TRY IT: The material below has pictures in it. Set down only the lines from the line containing "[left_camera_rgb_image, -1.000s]" through the line containing "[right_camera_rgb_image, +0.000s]", word for word, and leave the pictures behind.

THE DATA:
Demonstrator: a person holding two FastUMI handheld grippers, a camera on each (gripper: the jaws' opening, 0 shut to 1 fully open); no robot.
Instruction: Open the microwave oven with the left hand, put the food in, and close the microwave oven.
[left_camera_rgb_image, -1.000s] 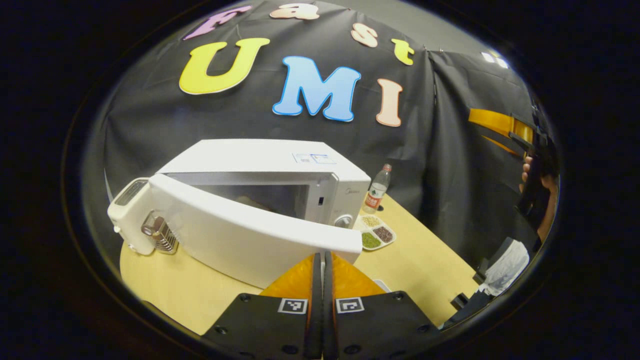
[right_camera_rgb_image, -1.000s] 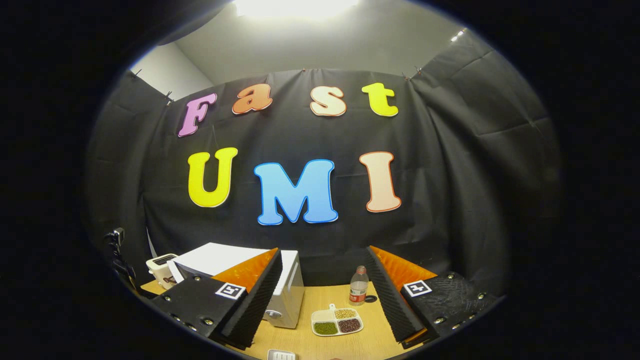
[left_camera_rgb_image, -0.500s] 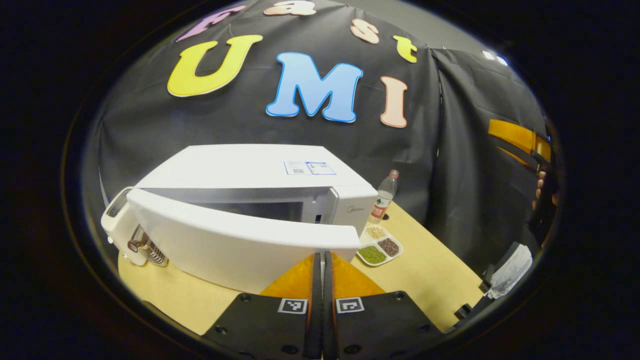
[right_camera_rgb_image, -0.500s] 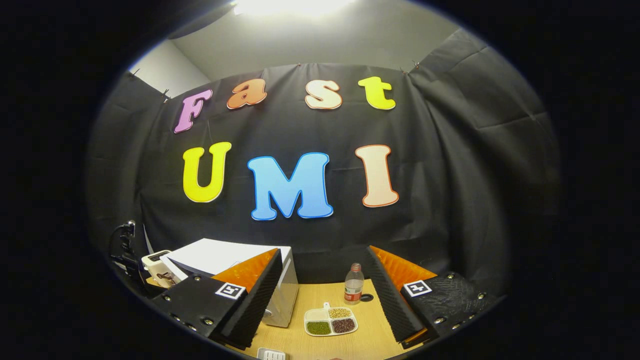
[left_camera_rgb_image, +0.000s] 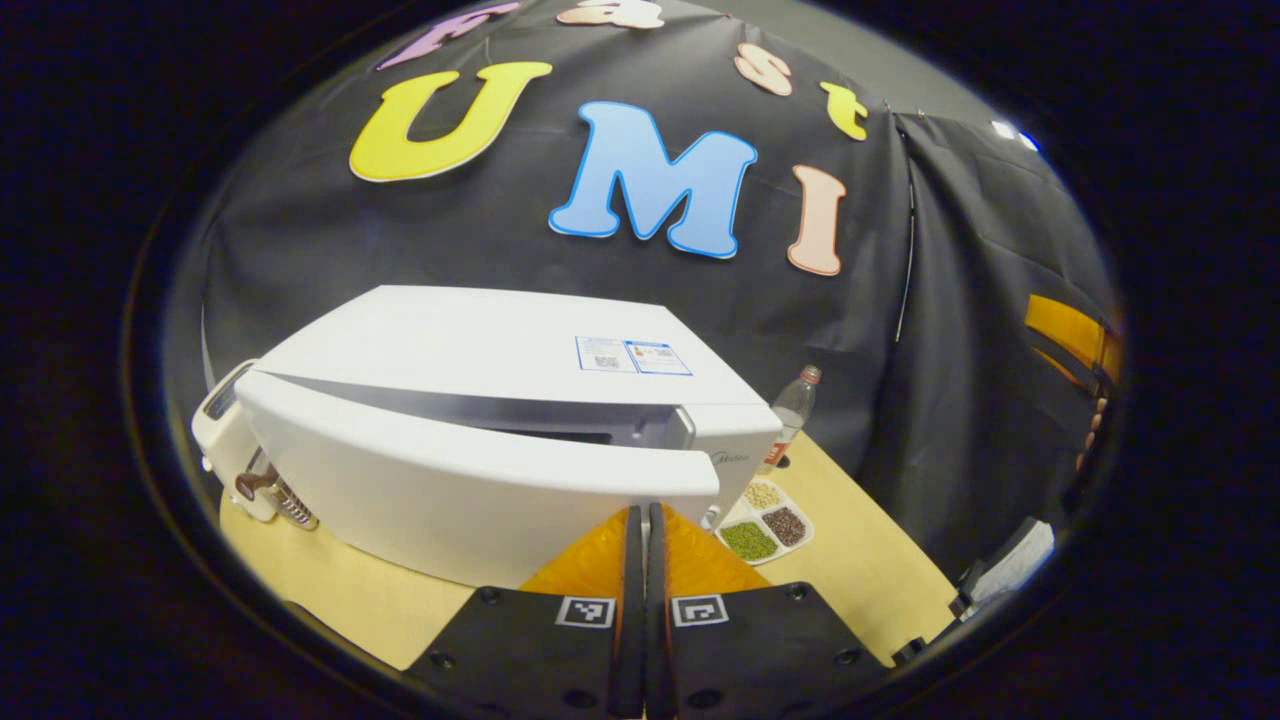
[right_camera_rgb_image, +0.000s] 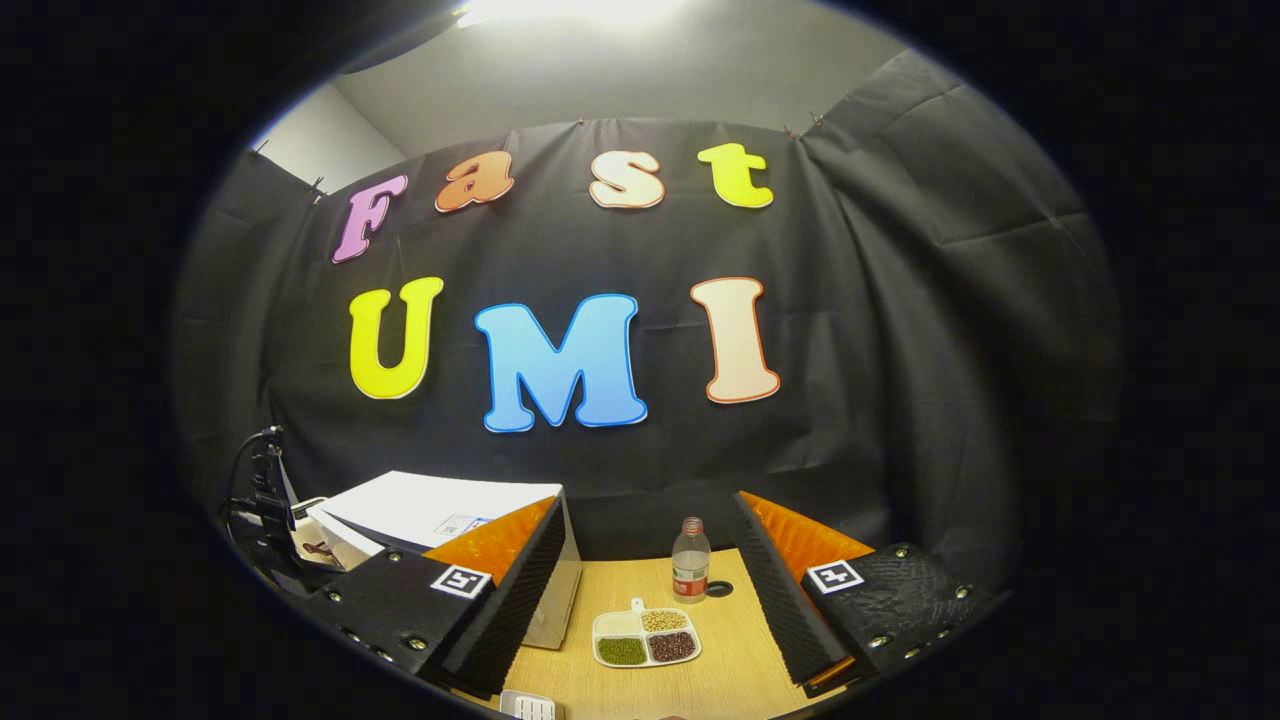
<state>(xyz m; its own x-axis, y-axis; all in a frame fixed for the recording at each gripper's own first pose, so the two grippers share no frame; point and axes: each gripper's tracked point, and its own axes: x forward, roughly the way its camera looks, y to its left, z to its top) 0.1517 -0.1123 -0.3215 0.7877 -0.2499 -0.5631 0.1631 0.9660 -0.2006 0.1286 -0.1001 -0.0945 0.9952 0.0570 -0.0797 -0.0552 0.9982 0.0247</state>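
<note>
The step in hand looks like the closing of the white microwave oven (left_camera_rgb_image: 500, 350), which stands toward the counter's back-left corner. Its curved white door (left_camera_rgb_image: 470, 480) hangs a little ajar, with a narrow dark gap along its top edge. The left tongs (left_camera_rgb_image: 640, 520) are pressed together with nothing between them, their tips just at the door's free end, seemingly touching its lower edge.

To do this well, push with the closed tips as a blunt pad, flat against the door's face near that free end, where leverage about the hinge is greatest. Push straight toward the oven body, not downward, so the tips do not slide off the smooth plastic. Follow through until the latch catches; stopping short would probably leave the door sprung. Keep the force steady, since a light oven may skid across the pale wooden counter (left_camera_rgb_image: 860, 560).

The food cannot be made out through the gap, so whether it sits inside I cannot tell.

The right tongs (right_camera_rgb_image: 650, 570) are spread wide and empty, held high. Below them lie a white divided dish of beans (right_camera_rgb_image: 645, 640) and a clear plastic bottle (right_camera_rgb_image: 690, 565), well apart from the door's path, near the counter's back edge
</note>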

RESPONSE TO THE TASK:
[left_camera_rgb_image, -1.000s] 
[right_camera_rgb_image, -1.000s] 
[left_camera_rgb_image, -0.500s] 
[right_camera_rgb_image, -0.500s] 
[left_camera_rgb_image, +0.000s] 
[right_camera_rgb_image, +0.000s] 

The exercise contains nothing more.